Per «X-Men» un congedo mondiale

Salvatore Trapani

da Cannes

Ha attraversato il cuore di ben due generazioni, una delle serie di fumetti più famose del mondo, X-Men, che festeggia a Cannes - fuori concorso e in prima mondiale - quarant’anni, con il terzo episodio per il cinema: X-Men - Conflitto finale di Brett Ratner.

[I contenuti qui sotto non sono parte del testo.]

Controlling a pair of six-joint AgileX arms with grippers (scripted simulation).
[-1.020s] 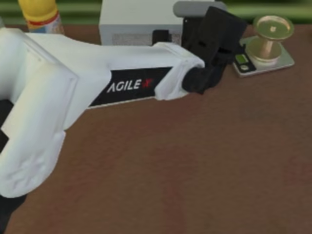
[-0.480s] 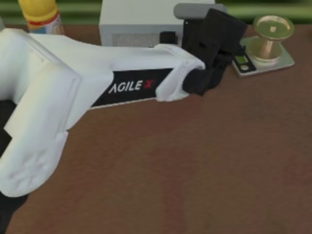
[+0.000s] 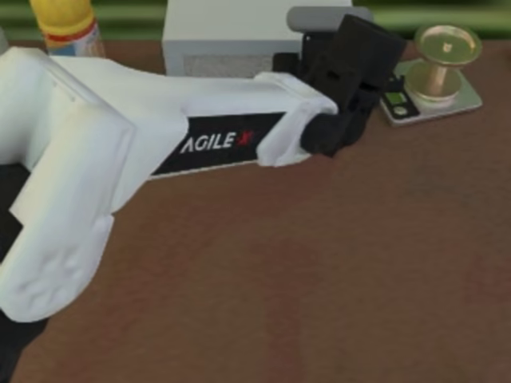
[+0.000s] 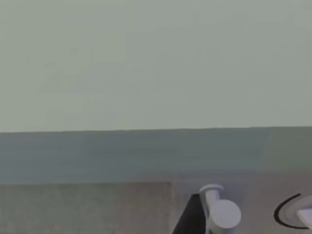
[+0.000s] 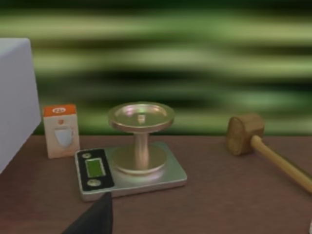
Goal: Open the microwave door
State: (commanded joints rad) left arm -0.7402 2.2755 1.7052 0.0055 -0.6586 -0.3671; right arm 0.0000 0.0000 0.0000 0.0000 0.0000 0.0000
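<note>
- Fingers of the left gripper (image 3: 307, 56) press up against the microwave (image 3: 227, 32) front; whether they are parted or closed I cannot tell.
- Microwave door (image 3: 219, 65), beside the kitchen scale (image 3: 435, 88), looks a stiff, hinged panel, likely light; its handle post (image 4: 219, 209) seems the sensible hold.
- Left arm stretches flat across the table toward the microwave, wrist low.
- Right gripper (image 5: 92, 219) idles near the scale; fingers unclear.

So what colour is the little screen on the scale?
Green. The scale has a small green screen on a black panel, clearest in the right wrist view.
</note>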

Gli individui nati con il cromosoma X alterato e dotati di poteri eccezionali, devono ora scontrarsi tra loro (buoni e cattivi) e contro gli umani, per la salvezza stessa della specie, poiché uno scienziato ha trovato la cura per renderli normali. Anche in quest’ultimo episodio ci sono gli amati eroi di sempre: Wolverine (Hugh Jackman), Tempesta (Halle Berry), Magneto (Ian McKellen), Iceman (Bobby Drake) e Fenice Nera (Famke Janssen), unica a avere un doppio ruolo nella serie, perché morta come la telepatica Jean Grey nel precedente episodio, ritorna come figura negativa. Alla regia del progetto è la casa di fumetti americana Marvel, che in questi ultimi anni - grazie agli effetti speciali a un livello ineguagliato - ha liberato la fantasia dalle stampe, per librarla sullo schermo.
In una villa fuori Cannes le star hanno presentato il film alla stampa internazionale, ricostruendo l’atmosfera libera e collegiale che si vive nella serie in quella sorta di accademia in stile neorinascimentale, dove il professor Charles Xavier (Patrick Stewart) insegna agli X-Men il dominio delle passioni per il controllo dei poteri.

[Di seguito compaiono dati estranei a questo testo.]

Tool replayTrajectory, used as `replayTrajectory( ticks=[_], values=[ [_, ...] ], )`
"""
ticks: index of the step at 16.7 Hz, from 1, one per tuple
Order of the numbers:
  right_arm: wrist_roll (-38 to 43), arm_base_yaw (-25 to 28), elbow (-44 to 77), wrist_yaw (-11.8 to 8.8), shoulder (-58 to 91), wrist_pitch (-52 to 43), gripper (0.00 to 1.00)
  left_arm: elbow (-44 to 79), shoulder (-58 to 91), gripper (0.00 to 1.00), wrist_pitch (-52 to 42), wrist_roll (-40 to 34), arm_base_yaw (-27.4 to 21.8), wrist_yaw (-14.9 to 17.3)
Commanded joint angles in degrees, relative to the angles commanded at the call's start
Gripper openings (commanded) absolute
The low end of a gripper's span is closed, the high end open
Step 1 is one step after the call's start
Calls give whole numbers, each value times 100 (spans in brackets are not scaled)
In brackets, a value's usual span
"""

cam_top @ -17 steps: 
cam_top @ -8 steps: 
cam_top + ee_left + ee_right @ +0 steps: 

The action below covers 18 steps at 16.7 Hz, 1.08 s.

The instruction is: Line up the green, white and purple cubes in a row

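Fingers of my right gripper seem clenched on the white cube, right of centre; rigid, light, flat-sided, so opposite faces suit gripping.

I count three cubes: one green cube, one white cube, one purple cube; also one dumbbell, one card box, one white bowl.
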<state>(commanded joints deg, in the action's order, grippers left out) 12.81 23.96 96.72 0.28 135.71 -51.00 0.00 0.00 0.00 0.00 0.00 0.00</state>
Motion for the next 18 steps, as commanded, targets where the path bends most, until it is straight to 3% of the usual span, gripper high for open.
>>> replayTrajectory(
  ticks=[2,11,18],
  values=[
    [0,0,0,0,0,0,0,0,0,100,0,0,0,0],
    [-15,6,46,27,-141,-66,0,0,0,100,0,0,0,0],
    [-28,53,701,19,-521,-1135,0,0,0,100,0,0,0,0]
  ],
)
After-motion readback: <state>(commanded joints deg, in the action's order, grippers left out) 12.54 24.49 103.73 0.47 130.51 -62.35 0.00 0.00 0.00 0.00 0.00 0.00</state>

Fanatica fin dall’infanzia del personaggio che interpreta, Halle Berry ha dichiarato di aver accettato la parte proprio per la personalità di Tempesta: «L’unica protagonista che non ha un’evoluzione e che resta salda al suo centro». Hugh Jackman parlando di Wolverine si sente quasi baciato dalla sorte: «Perché il mio volto sarà legato nell’immaginario a quello dell’eroe per eccellenza della serie. Un’effigie in adamantino nella mia storia». Ma il vero protagonista è stato Ian MecKellen. Il suo è un ruolo delicato, perché Magneto, ebreo deportato nei campi nazisti, adesso combatte per la razza X con grande veemenza.

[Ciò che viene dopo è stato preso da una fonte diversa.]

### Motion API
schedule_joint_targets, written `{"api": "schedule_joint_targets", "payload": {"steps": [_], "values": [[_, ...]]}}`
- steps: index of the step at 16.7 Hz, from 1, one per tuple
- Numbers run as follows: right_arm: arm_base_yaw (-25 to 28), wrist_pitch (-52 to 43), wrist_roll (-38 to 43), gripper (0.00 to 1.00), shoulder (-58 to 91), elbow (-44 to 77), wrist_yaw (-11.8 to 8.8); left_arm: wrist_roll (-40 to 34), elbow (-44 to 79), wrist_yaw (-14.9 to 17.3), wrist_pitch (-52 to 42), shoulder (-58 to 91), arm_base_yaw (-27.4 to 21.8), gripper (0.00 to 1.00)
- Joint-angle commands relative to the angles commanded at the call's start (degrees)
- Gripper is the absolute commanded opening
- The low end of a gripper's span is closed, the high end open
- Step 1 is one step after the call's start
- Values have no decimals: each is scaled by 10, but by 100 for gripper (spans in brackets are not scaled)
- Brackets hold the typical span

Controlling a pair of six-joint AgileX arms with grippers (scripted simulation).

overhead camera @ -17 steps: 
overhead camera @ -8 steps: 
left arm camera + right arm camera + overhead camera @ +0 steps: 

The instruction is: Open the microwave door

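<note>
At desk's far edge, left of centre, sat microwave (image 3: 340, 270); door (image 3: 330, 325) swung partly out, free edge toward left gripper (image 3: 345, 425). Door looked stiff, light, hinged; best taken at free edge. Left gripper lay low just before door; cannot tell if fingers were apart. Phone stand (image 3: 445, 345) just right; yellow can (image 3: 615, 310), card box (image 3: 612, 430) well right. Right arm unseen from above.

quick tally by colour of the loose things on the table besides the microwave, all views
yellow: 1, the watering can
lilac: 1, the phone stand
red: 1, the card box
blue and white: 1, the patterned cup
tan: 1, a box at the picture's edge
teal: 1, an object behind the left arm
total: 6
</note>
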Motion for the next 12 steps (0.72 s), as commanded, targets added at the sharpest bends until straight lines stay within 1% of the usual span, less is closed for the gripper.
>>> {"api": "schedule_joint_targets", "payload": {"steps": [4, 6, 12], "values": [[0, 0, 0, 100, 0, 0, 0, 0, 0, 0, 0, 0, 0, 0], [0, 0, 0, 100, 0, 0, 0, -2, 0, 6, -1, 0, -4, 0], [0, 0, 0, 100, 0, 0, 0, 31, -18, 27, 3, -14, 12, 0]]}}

E pur di non permettere la cura minaccia l'eliminazione degli uomini, con un esercito di fuoriusciti. Spazza via il laboratorio del professore inventore del siero e vuole usare le scorte per assoggettare i suoi simili. Spiega McKellen: «Magneto è accecato dal passato che torna nelle scelte del presente, per questo paga con la perdita dell’identità».